A contentious bill seeking to declare the Holy Bible the official book of Tennessee is headed back for a vote in the full state Senate.
The measure narrowly passed the House last year, but the Senate sent it back to committee amid constitutional concerns raised by the state attorney general.
Republican Sen. Steve Southerland of Morristown revived the measure Tuesday, and it cleared the Senate Judiciary Committee on a 7-1 vote. Southerland said it is aimed at highlighting the historical significance of the Bible in Tennessee, not as an official endorsement of a religion.
Opponents like Republican Senate Speaker Ron Ramsey of Blountville last year argued that the Bible is far too sacred to be trivialized by being placed alongside other official symbols like the state fruit, amphibian or rock.
The Tennessee ACLU also disagreed with Tuesday's vote.
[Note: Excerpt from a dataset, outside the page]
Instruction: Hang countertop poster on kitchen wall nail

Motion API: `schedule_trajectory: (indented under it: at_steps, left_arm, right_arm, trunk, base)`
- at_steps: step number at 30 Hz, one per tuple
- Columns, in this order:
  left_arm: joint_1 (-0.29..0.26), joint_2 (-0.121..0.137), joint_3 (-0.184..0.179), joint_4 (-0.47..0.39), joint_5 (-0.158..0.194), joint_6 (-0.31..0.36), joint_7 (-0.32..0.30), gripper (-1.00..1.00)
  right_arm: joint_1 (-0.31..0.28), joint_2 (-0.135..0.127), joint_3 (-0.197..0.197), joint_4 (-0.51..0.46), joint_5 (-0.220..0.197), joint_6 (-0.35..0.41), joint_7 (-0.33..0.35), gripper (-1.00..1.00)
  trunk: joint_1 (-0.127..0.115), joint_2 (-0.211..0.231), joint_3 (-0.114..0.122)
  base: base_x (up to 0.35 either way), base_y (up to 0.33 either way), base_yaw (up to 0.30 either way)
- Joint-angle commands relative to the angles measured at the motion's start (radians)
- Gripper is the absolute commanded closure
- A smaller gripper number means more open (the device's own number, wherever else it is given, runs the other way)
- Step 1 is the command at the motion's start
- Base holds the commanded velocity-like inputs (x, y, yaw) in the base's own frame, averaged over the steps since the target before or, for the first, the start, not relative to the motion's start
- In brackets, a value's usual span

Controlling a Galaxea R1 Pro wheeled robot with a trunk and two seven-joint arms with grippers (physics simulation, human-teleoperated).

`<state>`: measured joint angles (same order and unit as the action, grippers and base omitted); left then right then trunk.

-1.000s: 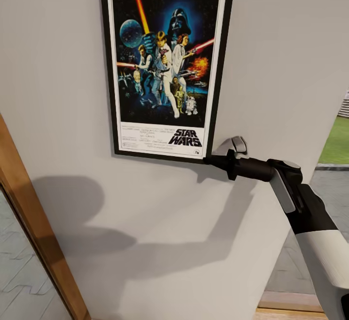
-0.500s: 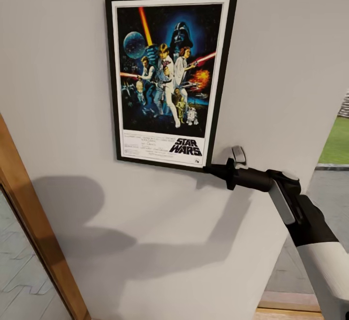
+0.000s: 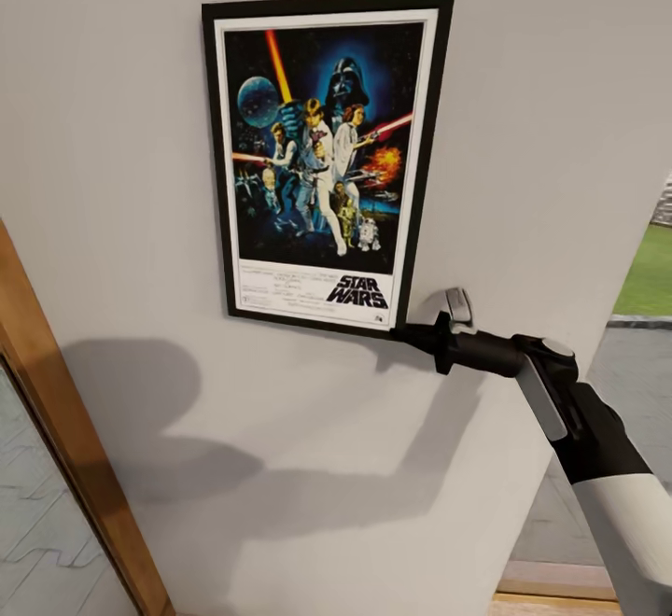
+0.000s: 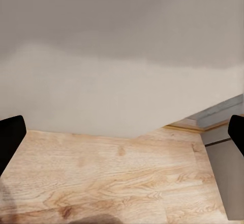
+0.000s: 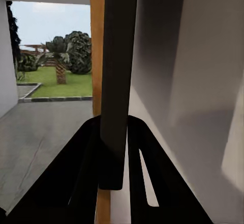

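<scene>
The poster [image 3: 322, 159], black-framed with dark blue artwork and a "STAR WARS" logo, stands upright and flat against the pale grey wall [image 3: 541, 112]. My right gripper [image 3: 403, 329] is shut on its lower right corner, with the arm reaching in from the right. In the right wrist view the poster's dark edge [image 5: 118, 81] runs up between the black fingers [image 5: 86, 183]. The left gripper [image 4: 123, 135] is open and holds nothing, its black fingertips [image 4: 10, 137] far apart above a wooden floor. The wall nail is hidden and the kitchen countertop is out of view.
A wooden door frame [image 3: 56, 429] slants up the left side of the head view. Past the wall's right end lies an opening onto grey paving and grass [image 3: 649, 271]. Light wooden floor [image 4: 112, 183] meets the wall's base under the left arm.
The poster has slid down the wall a little, with the right gripper still on its corner and lowering with it. The door frame and shadows have stayed put.
</scene>
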<state>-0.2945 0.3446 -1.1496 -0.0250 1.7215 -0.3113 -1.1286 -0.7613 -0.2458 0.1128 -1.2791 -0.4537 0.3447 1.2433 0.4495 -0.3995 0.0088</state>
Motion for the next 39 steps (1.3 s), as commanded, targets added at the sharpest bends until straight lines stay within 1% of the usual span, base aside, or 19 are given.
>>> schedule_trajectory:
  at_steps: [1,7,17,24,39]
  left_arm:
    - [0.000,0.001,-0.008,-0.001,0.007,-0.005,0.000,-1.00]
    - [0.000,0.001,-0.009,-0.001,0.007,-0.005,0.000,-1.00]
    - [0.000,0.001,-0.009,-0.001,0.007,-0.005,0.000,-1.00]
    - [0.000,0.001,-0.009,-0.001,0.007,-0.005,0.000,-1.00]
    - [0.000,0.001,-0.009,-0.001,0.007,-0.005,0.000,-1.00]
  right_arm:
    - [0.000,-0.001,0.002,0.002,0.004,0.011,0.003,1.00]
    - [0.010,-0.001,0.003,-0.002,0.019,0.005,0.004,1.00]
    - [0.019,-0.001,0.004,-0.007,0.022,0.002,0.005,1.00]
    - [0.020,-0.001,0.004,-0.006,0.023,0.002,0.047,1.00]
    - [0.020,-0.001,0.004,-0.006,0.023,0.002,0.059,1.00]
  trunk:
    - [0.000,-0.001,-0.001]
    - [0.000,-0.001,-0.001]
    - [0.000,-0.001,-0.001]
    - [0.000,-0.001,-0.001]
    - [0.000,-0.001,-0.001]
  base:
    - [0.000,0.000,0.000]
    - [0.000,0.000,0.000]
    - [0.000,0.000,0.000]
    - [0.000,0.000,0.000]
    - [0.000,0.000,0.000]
Hedy Weinberg, Executive Director of the ACLU released this statement:
“We are disappointed that Tennessee lawmakers have voted to use their official positions to promote their personal religious beliefs. The rich religious diversity in our state is best respected by ensuring that government does not promote specific religious books. Selecting the Bible as the state book amounts to government promotion of one religion over other religions, which clearly violates both the U.S. and Tennessee Constitutions. America is a place where people are free to practice religion, or not, without government officials deciding which beliefs should be endorsed. We will continue to fight this unconstitutional legislation.”